Current Divider Rule – Derivation, Formula & Theory

In this topic, you study Current Divider Rule – Derivation, Formula & Theory.

According to Current divider Rule, the division of current in the two branches of a parallel circuit is inversely proportional to their resistances.

When a number of resistances are connected in parallel, current in each branch is different from the other. Fig. 1 (a) shows a parallel circuit consisting of two resistances R₁ and R₂ connected in parallel across a source of potential difference V volts and drawing total current of I amperes.

Fig. 1: Resistances in parallel

Let I₁ and I₂ be the currents in the resistances R₁ and R₂ respectively. Applying Ohm’s law to both branches of this circuit, we have

\[{{\text{I}}_{1}}=\frac{\text{V}}{{{\text{R}}_{1}}}\]

and

\[{{\text{I}}_{2}}=\frac{\text{V}}{{{\text{R}}_{2}}}\]

Thus,

\[\frac{{{\text{I}}_{1}}}{{{\text{I}}_{2}}}=\frac{{{\text{R}}_{2}}}{{{\text{R}}_{1}}}\]

Hence, the division of current in the two branches of a parallel circuit is inversely proportional to their resistances.

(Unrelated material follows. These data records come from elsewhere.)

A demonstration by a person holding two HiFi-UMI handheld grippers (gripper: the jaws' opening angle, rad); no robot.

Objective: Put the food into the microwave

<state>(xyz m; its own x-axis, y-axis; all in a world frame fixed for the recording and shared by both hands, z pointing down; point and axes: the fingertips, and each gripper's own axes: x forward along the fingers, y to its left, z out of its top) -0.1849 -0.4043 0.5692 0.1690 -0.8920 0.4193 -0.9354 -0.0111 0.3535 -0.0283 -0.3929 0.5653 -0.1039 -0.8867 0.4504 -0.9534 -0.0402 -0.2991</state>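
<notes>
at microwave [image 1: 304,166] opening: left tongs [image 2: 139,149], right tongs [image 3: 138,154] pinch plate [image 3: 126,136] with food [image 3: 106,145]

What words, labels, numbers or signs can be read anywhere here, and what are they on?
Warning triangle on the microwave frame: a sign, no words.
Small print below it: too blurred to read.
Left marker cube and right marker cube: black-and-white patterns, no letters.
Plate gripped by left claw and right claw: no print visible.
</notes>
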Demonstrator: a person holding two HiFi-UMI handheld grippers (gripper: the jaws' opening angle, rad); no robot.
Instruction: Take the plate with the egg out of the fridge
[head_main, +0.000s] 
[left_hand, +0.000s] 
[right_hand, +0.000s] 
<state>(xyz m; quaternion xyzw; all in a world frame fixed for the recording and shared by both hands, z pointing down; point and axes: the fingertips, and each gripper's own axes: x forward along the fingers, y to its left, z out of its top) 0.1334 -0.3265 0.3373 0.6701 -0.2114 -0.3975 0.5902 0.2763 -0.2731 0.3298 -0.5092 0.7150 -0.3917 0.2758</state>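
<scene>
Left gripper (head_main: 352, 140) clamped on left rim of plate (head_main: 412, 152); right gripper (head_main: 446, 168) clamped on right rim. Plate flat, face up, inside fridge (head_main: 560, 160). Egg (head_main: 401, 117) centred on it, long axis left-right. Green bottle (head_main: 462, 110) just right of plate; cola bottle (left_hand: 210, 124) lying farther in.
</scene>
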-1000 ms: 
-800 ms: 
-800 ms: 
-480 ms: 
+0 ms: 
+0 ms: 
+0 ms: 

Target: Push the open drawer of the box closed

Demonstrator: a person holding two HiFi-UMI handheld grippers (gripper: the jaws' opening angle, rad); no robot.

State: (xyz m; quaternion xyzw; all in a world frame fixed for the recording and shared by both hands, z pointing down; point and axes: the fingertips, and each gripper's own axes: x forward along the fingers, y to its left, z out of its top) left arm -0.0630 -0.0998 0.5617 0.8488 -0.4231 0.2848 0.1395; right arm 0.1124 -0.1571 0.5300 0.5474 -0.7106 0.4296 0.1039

The current in any branch of the parallel circuit can also be expressed in terms of total current drawn by the circuit. Here,

\[\text{V}=\text{IR}={{\text{I}}_{1}}{{\text{R}}_{1}}={{\text{I}}_{2}}{{\text{R}}_{2}}\]

Hence,

\[{{\text{I}}_{1}}=\text{I}\times \frac{\text{R}}{{{\text{R}}_{1}}}\]

But, Equivalent resistance,

\[\frac{\text{1}}{\text{R}}=\frac{\text{1}}{{{\text{R}}_{1}}}+\frac{\text{1}}{{{\text{R}}_{2}}}\]

\[\text{R}=\frac{{{\text{R}}_{1}}{{\text{R}}_{2}}}{{{\text{R}}_{1}}+{{\text{R}}_{2}}}\]

Thus,

\[{{\text{I}}_{1}}=\text{I}\times \frac{{{\text{R}}_{2}}}{{{\text{R}}_{1}}+{{\text{R}}_{2}}}\]

Similarly,

\[{{\text{I}}_{2}}=\text{I}\times \frac{{{\text{R}}_{1}}}{{{\text{R}}_{1}}+{{\text{R}}_{2}}}\]

The above results can be extended for a parallel circuit consisting of three branches in parallel shown in Fig. 2. Here,

\[\text{V}=\text{IR}={{\text{I}}_{1}}{{\text{R}}_{1}}={{\text{I}}_{2}}{{\text{R}}_{2}}={{\text{I}}_{3}}{{\text{R}}_{3}}\]

Hence,

\[{{\text{I}}_{1}}=\text{I}\times \frac{\text{R}}{{{\text{R}}_{1}}}\]

 

Fig. 2: Resistances in parallel

But, Equivalent resistance,

\[\frac{\text{1}}{\text{R}}=\frac{\text{1}}{{{\text{R}}_{1}}}+\frac{\text{1}}{{{\text{R}}_{2}}}+\frac{\text{1}}{{{\text{R}}_{3}}}\]

Also,

\[\text{R}=\frac{{{\text{R}}_{1}}{{\text{R}}_{2}}{{\text{R}}_{3}}}{{{\text{R}}_{1}}{{\text{R}}_{2}}+{{\text{R}}_{2}}{{\text{R}}_{3}}+{{\text{R}}_{3}}{{\text{R}}_{1}}}\]

Thus,

\[{{\text{I}}_{1}}=\text{I}\times \frac{{{\text{R}}_{2}}{{\text{R}}_{3}}}{{{\text{R}}_{1}}{{\text{R}}_{2}}+{{\text{R}}_{2}}{{\text{R}}_{3}}+{{\text{R}}_{3}}{{\text{R}}_{1}}}\]

Similarly,

\[{{\text{I}}_{2}}=\text{I}\times \frac{{{\text{R}}_{3}}{{\text{R}}_{1}}}{{{\text{R}}_{1}}{{\text{R}}_{2}}+{{\text{R}}_{2}}{{\text{R}}_{3}}+{{\text{R}}_{3}}{{\text{R}}_{1}}}\]

\[{{\text{I}}_{3}}=\text{I}\times \frac{{{\text{R}}_{3}}{{\text{R}}_{1}}}{{{\text{R}}_{1}}{{\text{R}}_{2}}+{{\text{R}}_{2}}{{\text{R}}_{3}}+{{\text{R}}_{3}}{{\text{R}}_{1}}}\]